Self-Help for the Computer-Challenged

Recently a new home improvement store opened up and I needed to go there to purchase wood for our new monastery. Now being tax exempt, I always have to find out where to go and what to do about it when buying something at a new store. One of the clerks told me to go to customer service. It just so happened that another man was there setting up his tax exemption with them, also. The clerk who helped me seemed to know what she was doing as she asked me questions, which then she typed into the computer. However, the software she was using wasn’t happy about something and I stood at the counter for some time while she and another clerk tried to figure it out. They finally did figure it out. The other man with tax exemption was there before me and still there after I left. Apparently his clerk couldn’t figure it out. Now I was told I could go to any cashier with my purchase and just give her my tax-exempt number. I was now "in the system" so it should be now problem. Guess again. The middle-aged cashier didn’t have the slightest idea what to do. The manager she called over for help didn’t know what to do. Finally, the clerk who helped me set it up at customer service came over. She pulled out a little "cheat sheet." And then went through a litany of steps, push F11, select this, select that, enter this, etc. When she was all done the cashier told her she went to fast for her to learn the steps. The customer service clerk only responded, "Well, you’re just going to have to get used to it!"
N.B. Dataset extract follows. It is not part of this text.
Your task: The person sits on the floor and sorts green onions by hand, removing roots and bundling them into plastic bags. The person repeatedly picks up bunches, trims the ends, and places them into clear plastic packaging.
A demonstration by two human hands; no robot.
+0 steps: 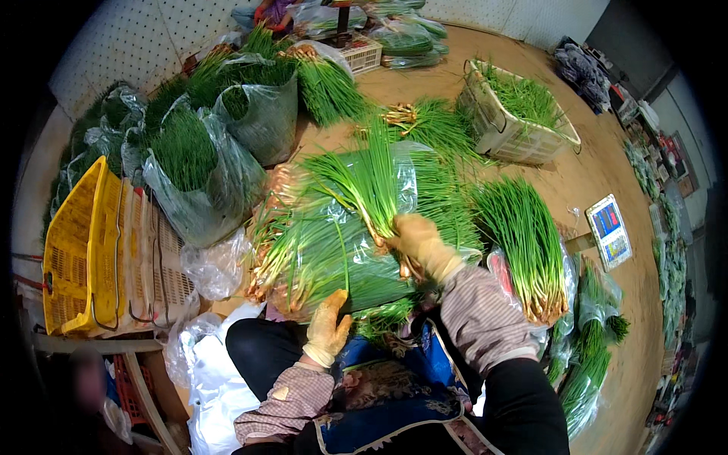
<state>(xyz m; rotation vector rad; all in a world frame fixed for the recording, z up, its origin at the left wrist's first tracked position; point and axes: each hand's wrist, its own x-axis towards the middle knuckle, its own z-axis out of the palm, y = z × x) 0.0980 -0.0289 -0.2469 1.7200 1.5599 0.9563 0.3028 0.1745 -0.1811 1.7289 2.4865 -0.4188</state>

Now I felt bad for the cashier as very little of the steps for the store software struck me as being intuitive. And the cashier didn’t have the little "cheat sheet" in front of her. Unless the cashier either took shorthand or had a photographic memory, she couldn’t possibly remember all those steps given so rapidly. Function key dependent software usually was written in the 1990’s so I guessed this store hadn’t bothered to upgrade it to a user-friendlier interface. A competing home improvement store has touch screen hierarchical menus for their clerks. However, even there one is dependent on the thinking of the software programmer in laying out the menus. A clerk still may not know what to look under to process a tax-exempt purchase.

I met another middle-aged woman in the public library who was looking for an instructional video on how to use the Windows operating system. I pointed out one I saw on the shelf and she said she had tried that but it was too confusing. I then pointed out to her that under the Start menu on her computer is the word "Help." Clicking there she would find a tutorial, perhaps even with video, of how to do various tasks on her computer. Also, I told her many software programs come with help menus. Guys, I have found, would rather take two hours clicking around the software menus than use the "help" menu. (I guess its like stopping to ask for driving directions.)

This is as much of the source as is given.